Corteo e presidio davanti al Tribunale per chiedere giustizia e sensibilizzare sulla violenza di genere Milano – Migliaia di persone hanno partecipato alla manifestazione contro i femminicidi che ha attraversato il centro di Milano nel pomeriggio di giovedì 3 aprile. Il corteo, organizzato dal collettivo Non Una di Meno, ha preso il via dall’Università Statale […]
Corteo e presidio davanti al Tribunale per chiedere giustizia e sensibilizzare sulla violenza di genere
Milano – Migliaia di persone hanno partecipato alla manifestazione contro i femminicidi che ha attraversato il centro di Milano nel pomeriggio di giovedì 3 aprile. Il corteo, organizzato dal collettivo Non Una di Meno, ha preso il via dall’Università Statale di Milano e si è diretto verso il Tribunale, dove si è trasformato in un presidio con slogan, striscioni e interventi per chiedere un’azione concreta contro la violenza di genere.
Una protesta nata dal dolore e dalla rabbia
L’iniziativa ha avuto origine in risposta agli omicidi di Ilaria Sula a Roma e Sara Campanella a Messina, due giovani donne di 22 anni vittime di femminicidio. La loro tragica scomparsa ha acceso un’ondata di indignazione in tutta Italia, portando a mobilitazioni in diverse città del Paese.
“Per Ilaria, per Sara, per tutte”: il grido della piazza
Durante la manifestazione, i partecipanti hanno esposto cartelli e striscioni con frasi come “Ci vogliamo vive” e “Non una di meno”. Ribadendo la necessità di politiche efficaci per la prevenzione della violenza di genere. Tra le richieste del movimento, l’introduzione dell’educazione sessuale e affettiva nelle scuole, considerata un passo fondamentale per contrastare il patriarcato e promuovere il rispetto tra generi.

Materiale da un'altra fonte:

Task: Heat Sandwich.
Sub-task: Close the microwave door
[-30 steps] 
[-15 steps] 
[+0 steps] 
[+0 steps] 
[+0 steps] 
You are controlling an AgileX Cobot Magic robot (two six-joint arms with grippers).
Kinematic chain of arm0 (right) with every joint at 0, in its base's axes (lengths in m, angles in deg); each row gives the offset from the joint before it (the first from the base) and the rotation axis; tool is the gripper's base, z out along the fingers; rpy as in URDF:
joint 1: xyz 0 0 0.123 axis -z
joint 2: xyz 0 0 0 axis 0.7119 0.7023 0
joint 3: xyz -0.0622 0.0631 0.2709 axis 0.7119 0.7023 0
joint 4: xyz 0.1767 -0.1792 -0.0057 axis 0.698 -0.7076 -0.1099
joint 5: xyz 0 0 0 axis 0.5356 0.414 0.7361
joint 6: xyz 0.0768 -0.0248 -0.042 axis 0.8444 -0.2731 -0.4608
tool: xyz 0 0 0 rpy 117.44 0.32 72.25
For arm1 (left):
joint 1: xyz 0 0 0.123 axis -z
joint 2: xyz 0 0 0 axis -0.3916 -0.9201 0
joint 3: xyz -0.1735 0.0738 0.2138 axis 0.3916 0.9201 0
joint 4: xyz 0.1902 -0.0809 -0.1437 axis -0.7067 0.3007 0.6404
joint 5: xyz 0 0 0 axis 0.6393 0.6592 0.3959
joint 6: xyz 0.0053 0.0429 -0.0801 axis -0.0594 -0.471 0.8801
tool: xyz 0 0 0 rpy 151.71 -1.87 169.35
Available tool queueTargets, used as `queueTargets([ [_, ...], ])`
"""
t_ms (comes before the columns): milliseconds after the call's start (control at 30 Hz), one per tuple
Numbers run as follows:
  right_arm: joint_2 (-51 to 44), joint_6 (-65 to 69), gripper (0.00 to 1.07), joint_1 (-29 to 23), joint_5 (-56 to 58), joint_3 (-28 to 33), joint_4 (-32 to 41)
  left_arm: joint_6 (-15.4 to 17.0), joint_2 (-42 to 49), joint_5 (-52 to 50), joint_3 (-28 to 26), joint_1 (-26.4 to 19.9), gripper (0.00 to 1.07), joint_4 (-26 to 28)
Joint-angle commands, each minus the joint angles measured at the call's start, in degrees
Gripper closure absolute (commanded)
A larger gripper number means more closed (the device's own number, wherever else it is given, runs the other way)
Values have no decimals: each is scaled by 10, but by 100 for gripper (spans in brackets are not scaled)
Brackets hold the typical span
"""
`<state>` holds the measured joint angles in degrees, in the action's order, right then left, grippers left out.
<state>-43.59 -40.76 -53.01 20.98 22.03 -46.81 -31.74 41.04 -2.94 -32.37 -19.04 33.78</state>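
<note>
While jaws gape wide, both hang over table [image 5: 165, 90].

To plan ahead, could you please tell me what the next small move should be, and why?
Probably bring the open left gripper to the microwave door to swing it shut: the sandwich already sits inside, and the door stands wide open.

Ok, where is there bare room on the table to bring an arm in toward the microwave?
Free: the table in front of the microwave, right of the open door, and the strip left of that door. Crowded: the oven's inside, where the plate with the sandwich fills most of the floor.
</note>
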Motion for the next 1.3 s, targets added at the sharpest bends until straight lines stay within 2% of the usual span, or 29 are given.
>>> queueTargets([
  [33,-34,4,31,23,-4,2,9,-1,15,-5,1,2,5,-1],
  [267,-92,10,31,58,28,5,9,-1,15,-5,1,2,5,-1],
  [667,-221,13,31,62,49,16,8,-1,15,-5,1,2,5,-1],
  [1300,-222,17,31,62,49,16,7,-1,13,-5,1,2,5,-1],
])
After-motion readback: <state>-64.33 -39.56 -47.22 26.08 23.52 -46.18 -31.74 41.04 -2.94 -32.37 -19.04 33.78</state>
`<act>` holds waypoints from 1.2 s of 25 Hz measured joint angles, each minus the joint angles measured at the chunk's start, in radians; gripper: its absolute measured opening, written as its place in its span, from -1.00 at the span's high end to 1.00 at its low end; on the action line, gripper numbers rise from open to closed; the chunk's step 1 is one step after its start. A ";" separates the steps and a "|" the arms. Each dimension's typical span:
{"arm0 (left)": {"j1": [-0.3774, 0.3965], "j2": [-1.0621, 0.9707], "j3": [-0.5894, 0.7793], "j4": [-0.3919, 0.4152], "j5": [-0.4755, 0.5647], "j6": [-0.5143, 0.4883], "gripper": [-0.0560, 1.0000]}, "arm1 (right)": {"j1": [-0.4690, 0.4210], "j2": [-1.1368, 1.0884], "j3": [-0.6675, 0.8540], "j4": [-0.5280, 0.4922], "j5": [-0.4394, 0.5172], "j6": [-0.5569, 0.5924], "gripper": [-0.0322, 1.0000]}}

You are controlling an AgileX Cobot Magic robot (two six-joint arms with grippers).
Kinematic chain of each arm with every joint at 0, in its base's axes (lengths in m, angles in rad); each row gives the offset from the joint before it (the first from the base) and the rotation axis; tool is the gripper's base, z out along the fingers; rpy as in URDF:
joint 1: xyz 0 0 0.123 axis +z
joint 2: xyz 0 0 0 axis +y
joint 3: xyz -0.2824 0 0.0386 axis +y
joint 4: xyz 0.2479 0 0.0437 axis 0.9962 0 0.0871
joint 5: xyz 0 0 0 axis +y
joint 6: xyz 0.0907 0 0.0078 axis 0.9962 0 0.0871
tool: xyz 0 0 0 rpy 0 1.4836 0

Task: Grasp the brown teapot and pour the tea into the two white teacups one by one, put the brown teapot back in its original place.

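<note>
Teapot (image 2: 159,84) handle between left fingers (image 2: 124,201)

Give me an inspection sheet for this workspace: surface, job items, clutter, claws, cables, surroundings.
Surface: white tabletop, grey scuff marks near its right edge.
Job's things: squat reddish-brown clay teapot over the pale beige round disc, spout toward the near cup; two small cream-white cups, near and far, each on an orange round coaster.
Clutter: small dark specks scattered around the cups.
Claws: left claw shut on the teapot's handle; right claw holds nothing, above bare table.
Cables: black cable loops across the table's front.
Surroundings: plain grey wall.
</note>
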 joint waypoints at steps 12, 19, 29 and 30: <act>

Un presidio davanti al Tribunale per chiedere giustizia
Giunti davanti al Palazzo di Giustizia, i manifestanti hanno continuato a far sentire la loro voce con cori e interventi per sensibilizzare l’opinione pubblica e le istituzioni. L’obiettivo è mantenere alta l’attenzione su una piaga sociale che, ancora oggi, colpisce drammaticamente il Paese.
Quella di Milano è stata solo una delle tante manifestazioni organizzate in Italia per ricordare Ilaria e Sara e per ribadire che la lotta contro la violenza di genere deve essere una priorità. Il messaggio della piazza è chiaro: non basta indignarsi, servono azioni concrete per fermare i femminicidi.